The answer must be every line from the entries below that includes "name".
+++ Entries supplied
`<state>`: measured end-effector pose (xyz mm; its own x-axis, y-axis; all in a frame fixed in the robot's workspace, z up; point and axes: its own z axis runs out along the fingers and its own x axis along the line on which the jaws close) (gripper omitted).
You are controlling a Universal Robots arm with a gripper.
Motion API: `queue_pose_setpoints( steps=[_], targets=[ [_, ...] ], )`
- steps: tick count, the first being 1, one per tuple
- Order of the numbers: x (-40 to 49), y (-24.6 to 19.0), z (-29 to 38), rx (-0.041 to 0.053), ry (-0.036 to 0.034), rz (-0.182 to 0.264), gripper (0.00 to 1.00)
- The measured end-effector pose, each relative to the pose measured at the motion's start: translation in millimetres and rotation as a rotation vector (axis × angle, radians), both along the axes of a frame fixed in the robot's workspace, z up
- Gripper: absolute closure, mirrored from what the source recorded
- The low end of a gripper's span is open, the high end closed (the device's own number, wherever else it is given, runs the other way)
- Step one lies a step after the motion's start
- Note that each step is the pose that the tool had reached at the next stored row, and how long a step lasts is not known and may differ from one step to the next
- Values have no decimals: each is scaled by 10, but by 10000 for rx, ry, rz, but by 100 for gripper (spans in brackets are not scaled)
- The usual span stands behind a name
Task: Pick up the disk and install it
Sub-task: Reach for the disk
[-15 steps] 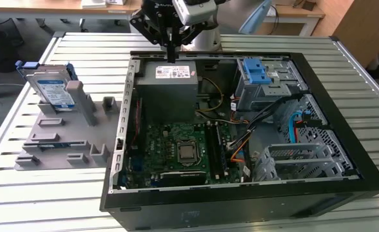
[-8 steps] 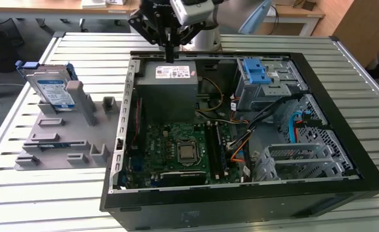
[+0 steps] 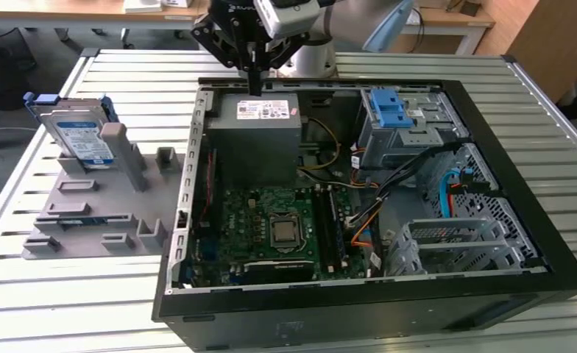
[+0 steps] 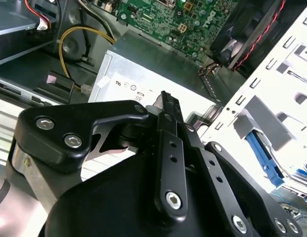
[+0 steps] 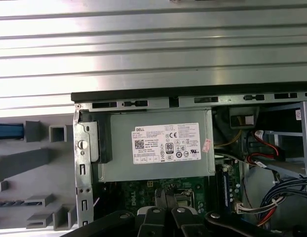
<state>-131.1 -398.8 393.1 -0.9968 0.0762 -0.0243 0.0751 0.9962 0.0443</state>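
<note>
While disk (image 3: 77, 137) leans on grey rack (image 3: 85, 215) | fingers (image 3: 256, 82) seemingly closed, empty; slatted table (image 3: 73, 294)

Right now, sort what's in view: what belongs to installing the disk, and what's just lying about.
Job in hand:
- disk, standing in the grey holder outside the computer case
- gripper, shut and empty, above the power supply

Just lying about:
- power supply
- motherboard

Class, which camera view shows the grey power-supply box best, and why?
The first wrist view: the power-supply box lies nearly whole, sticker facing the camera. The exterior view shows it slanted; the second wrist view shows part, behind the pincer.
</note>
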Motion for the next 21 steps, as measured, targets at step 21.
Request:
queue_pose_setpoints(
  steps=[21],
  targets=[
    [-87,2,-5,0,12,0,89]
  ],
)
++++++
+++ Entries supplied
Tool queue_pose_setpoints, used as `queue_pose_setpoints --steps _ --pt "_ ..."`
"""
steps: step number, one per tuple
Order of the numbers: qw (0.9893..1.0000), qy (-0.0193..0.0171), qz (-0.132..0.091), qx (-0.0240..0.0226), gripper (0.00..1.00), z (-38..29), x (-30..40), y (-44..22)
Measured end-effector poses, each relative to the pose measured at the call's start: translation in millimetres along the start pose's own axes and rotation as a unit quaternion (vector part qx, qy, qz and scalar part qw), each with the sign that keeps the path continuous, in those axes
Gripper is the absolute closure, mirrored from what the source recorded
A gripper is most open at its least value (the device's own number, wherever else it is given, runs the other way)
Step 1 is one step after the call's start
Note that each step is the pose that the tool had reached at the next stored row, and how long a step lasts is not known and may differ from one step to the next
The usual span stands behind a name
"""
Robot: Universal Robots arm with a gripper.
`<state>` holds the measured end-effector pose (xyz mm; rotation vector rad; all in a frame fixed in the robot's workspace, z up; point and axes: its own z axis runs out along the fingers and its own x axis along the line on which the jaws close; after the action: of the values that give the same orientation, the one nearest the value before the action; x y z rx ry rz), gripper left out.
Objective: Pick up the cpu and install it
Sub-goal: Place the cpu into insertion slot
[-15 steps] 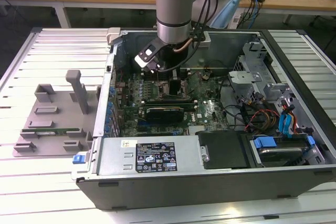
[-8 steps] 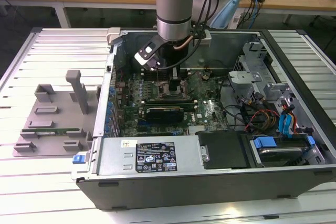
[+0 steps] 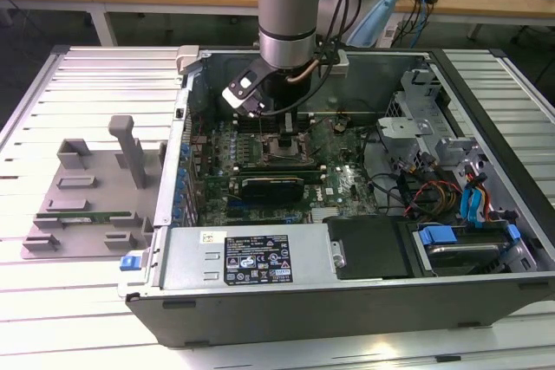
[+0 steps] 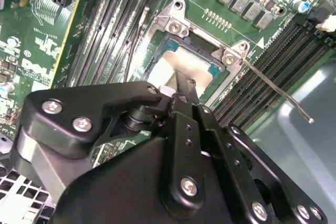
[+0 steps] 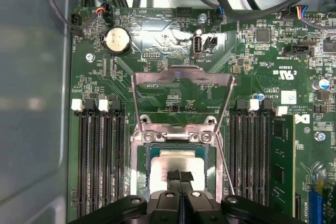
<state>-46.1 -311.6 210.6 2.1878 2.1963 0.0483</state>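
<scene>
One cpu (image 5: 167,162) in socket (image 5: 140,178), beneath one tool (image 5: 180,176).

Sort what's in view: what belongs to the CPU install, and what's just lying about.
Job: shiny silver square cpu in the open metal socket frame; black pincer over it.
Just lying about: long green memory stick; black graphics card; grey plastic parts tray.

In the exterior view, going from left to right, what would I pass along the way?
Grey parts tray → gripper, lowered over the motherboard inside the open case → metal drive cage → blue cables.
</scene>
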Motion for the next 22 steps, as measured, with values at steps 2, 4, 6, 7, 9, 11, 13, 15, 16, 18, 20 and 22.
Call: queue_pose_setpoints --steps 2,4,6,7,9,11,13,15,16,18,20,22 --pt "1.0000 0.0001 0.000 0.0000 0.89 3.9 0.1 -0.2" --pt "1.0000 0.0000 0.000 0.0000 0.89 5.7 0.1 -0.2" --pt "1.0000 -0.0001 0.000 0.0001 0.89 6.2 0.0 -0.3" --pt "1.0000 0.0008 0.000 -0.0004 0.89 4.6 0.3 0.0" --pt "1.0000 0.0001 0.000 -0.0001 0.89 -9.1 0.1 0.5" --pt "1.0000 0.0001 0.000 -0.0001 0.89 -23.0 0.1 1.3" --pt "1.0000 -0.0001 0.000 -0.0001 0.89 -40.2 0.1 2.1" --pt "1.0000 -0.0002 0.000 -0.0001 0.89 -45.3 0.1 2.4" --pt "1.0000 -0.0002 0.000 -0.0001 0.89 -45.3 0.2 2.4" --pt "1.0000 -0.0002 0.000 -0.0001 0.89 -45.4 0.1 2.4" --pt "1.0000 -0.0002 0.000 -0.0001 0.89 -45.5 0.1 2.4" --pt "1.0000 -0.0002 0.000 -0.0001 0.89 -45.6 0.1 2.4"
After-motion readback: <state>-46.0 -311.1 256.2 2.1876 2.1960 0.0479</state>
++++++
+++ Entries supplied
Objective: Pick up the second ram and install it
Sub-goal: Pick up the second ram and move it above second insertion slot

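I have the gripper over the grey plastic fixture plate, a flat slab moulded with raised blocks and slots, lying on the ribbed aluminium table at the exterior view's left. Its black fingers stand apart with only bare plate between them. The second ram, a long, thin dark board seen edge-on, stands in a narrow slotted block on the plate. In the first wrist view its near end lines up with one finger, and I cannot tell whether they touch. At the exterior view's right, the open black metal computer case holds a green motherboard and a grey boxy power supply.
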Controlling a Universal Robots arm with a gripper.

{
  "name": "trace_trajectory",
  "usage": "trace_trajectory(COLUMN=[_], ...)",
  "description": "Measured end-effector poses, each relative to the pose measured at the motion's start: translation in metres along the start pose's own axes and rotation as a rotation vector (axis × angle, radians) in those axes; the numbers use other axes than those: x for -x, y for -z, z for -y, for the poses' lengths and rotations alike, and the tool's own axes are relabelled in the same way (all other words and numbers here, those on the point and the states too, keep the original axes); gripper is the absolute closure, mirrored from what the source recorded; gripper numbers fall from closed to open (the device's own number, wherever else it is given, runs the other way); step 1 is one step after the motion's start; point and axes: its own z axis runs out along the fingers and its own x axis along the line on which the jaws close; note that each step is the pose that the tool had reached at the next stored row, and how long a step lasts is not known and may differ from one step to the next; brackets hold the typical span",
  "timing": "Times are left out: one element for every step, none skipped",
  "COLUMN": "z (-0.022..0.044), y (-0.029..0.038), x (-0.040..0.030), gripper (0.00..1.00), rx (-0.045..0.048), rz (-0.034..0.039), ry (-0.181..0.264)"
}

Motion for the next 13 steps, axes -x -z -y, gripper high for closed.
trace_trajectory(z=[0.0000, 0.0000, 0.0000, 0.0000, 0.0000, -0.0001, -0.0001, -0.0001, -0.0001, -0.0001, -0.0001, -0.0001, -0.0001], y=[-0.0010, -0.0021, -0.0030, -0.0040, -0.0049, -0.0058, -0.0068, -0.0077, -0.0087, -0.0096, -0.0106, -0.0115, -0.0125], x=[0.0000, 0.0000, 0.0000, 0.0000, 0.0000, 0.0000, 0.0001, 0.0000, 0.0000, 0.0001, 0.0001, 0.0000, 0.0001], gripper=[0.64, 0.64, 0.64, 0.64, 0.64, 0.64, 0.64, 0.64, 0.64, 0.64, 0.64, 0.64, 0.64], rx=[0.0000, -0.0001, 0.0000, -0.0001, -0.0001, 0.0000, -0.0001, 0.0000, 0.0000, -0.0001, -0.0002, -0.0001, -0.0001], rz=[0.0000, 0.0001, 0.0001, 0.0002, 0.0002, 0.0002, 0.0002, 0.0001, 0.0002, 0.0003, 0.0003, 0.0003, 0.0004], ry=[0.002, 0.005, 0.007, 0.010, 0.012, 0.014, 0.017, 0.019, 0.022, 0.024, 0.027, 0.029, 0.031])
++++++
Response below ::
- The usual span stands behind a name
The usual span stands behind a name
  "name": "trace_trajectory",

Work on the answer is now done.